» INSTRUCTIONS FOR THE TASK
Print the data exactly. Pictures stay out.

» PROVIDED DATA
◇ ◇ ◇ ◇ ◇

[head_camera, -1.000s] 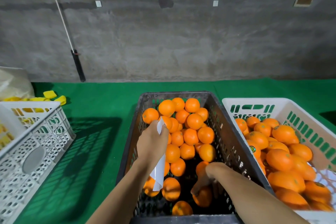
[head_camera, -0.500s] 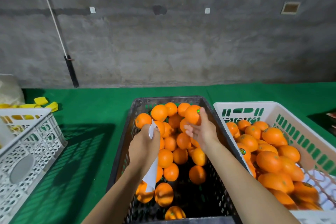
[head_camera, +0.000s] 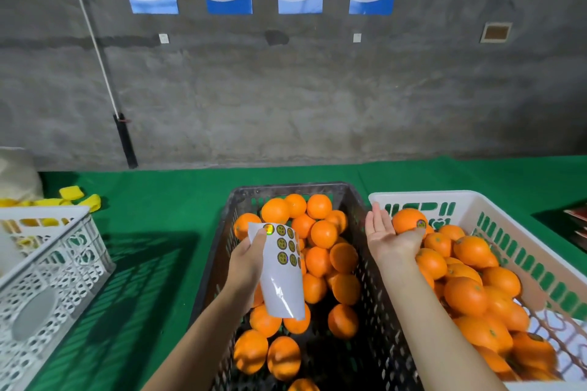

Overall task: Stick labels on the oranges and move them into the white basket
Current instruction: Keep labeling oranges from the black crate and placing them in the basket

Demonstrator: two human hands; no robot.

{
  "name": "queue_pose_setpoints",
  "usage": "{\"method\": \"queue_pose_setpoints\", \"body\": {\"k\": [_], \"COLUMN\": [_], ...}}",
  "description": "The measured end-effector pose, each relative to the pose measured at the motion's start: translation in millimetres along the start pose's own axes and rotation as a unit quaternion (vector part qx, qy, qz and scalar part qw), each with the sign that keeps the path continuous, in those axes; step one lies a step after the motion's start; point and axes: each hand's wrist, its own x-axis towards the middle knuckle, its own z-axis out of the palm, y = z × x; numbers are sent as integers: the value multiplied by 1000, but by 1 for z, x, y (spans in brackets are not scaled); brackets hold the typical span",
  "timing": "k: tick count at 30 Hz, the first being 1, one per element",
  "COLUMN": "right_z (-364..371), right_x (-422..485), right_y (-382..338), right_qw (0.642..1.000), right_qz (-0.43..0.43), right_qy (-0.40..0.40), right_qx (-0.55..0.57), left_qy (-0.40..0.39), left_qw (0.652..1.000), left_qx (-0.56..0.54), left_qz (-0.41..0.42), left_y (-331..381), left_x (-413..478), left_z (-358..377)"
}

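My left hand (head_camera: pixel 246 259) grips a white label sheet (head_camera: pixel 282 270) carrying several round stickers, held above the black crate (head_camera: pixel 286 189) full of unlabelled oranges (head_camera: pixel 324 233). My right hand (head_camera: pixel 387 238) lies palm up with fingers straight over the near-left corner of the white basket (head_camera: pixel 444 195). A labelled orange (head_camera: pixel 405 219) rests against its fingertips, sticker facing me. The basket holds a heap of labelled oranges (head_camera: pixel 465 295).
A white perforated crate (head_camera: pixel 47 279) stands at the left on the green table cover (head_camera: pixel 158 232), with yellow pieces (head_camera: pixel 79 200) behind it. A black-handled pole (head_camera: pixel 125 140) leans on the concrete wall. A dark object (head_camera: pixel 576 225) lies at the right edge.
My right hand lifted an orange out of the black crate, carried it right to the white basket and opened palm up. My left hand turned the label sheet so its stickers face me.
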Motion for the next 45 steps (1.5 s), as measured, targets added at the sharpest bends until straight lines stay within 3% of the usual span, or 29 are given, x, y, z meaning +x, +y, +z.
{"method": "queue_pose_setpoints", "body": {"k": [3,5,6,8,11,12,13,14,16,20,25,29,36,45], "right_z": [-1,-3,-5,-10,-26,-31,-35,-37,-39,-38,-41,-44,-45,-46], "right_x": [0,-3,-8,-17,-27,-30,-31,-32,-34,-33,-30,-33,-29,-28], "right_y": [7,21,30,48,72,78,84,88,91,88,89,92,92,92], "right_qw": [998,970,932,798,520,452,409,388,378,406,420,462,480,512], "right_qz": [-24,-72,-109,-216,-311,-318,-321,-321,-317,-289,-281,-270,-266,-243], "right_qy": [7,11,1,-81,-267,-309,-343,-364,-380,-377,-346,-351,-331,-361], "right_qx": [-62,-233,-345,-557,-749,-774,-782,-783,-782,-781,-791,-768,-768,-740], "left_qy": [-13,-23,-28,-30,-24,-20,-15,-11,-16,-51,-3,15,-32,-29], "left_qw": [1000,1000,1000,999,999,999,999,998,998,999,995,995,988,977], "left_qx": [-8,-4,1,18,31,37,47,57,59,11,101,99,141,186], "left_qz": [-11,-7,-4,2,10,14,18,21,18,-9,8,13,59,97], "left_y": [1,1,1,-1,-1,-1,-2,-2,-3,-3,-4,-3,-2,0], "left_x": [1,0,0,0,0,0,1,2,3,3,3,4,0,-2], "left_z": [-1,-1,-1,-1,-1,-1,-1,-1,-2,-3,2,2,4,3]}}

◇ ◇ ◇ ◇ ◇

» ANSWER TO THE PROBLEM
[head_camera, -1.000s] 
[head_camera, -0.500s] 
[head_camera, +0.000s] 

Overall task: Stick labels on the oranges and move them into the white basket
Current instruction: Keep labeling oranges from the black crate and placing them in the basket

Demonstrator: two human hands; no robot.

{
  "name": "queue_pose_setpoints",
  "usage": "{\"method\": \"queue_pose_setpoints\", \"body\": {\"k\": [_], \"COLUMN\": [_], ...}}",
  "description": "The measured end-effector pose, each relative to the pose measured at the motion's start: translation in millimetres along the start pose's own axes and rotation as a unit quaternion (vector part qx, qy, qz and scalar part qw), each with the sign that keeps the path continuous, in those axes; step one lies a step after the motion's start; point and axes: each hand's wrist, its own x-axis towards the middle knuckle, its own z-axis out of the palm, y = z × x; numbers are sent as integers: the value multiplied by 1000, but by 1 for z, x, y (spans in brackets are not scaled); brackets hold the typical span",
  "timing": "k: tick count at 30 Hz, the first being 1, one per element",
  "COLUMN": "right_z (-364..371), right_x (-422..485), right_y (-382..338), right_qw (0.642..1.000), right_qz (-0.43..0.43), right_qy (-0.40..0.40), right_qx (-0.55..0.57), left_qy (-0.40..0.39), left_qw (0.652..1.000), left_qx (-0.56..0.54), left_qz (-0.41..0.42), left_y (-331..381), left_x (-413..478), left_z (-358..377)"
}

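My left hand (head_camera: pixel 246 259) grips a white label sheet (head_camera: pixel 282 270) carrying several round stickers, held above the black crate (head_camera: pixel 286 189) full of unlabelled oranges (head_camera: pixel 324 233). My right hand (head_camera: pixel 387 238) lies palm up with fingers straight over the near-left corner of the white basket (head_camera: pixel 444 195). A labelled orange (head_camera: pixel 405 219) rests against its fingertips, sticker facing me. The basket holds a heap of labelled oranges (head_camera: pixel 465 295).
A white perforated crate (head_camera: pixel 47 279) stands at the left on the green table cover (head_camera: pixel 158 232), with yellow pieces (head_camera: pixel 79 200) behind it. A black-handled pole (head_camera: pixel 125 140) leans on the concrete wall. A dark object (head_camera: pixel 576 225) lies at the right edge.
My right hand lifted an orange out of the black crate, carried it right to the white basket and opened palm up. My left hand turned the label sheet so its stickers face me.
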Motion for the next 45 steps (1.5 s), as measured, targets added at the sharpest bends until straight lines stay within 3% of the usual span, or 29 are given, x, y, z meaning +x, +y, +z.
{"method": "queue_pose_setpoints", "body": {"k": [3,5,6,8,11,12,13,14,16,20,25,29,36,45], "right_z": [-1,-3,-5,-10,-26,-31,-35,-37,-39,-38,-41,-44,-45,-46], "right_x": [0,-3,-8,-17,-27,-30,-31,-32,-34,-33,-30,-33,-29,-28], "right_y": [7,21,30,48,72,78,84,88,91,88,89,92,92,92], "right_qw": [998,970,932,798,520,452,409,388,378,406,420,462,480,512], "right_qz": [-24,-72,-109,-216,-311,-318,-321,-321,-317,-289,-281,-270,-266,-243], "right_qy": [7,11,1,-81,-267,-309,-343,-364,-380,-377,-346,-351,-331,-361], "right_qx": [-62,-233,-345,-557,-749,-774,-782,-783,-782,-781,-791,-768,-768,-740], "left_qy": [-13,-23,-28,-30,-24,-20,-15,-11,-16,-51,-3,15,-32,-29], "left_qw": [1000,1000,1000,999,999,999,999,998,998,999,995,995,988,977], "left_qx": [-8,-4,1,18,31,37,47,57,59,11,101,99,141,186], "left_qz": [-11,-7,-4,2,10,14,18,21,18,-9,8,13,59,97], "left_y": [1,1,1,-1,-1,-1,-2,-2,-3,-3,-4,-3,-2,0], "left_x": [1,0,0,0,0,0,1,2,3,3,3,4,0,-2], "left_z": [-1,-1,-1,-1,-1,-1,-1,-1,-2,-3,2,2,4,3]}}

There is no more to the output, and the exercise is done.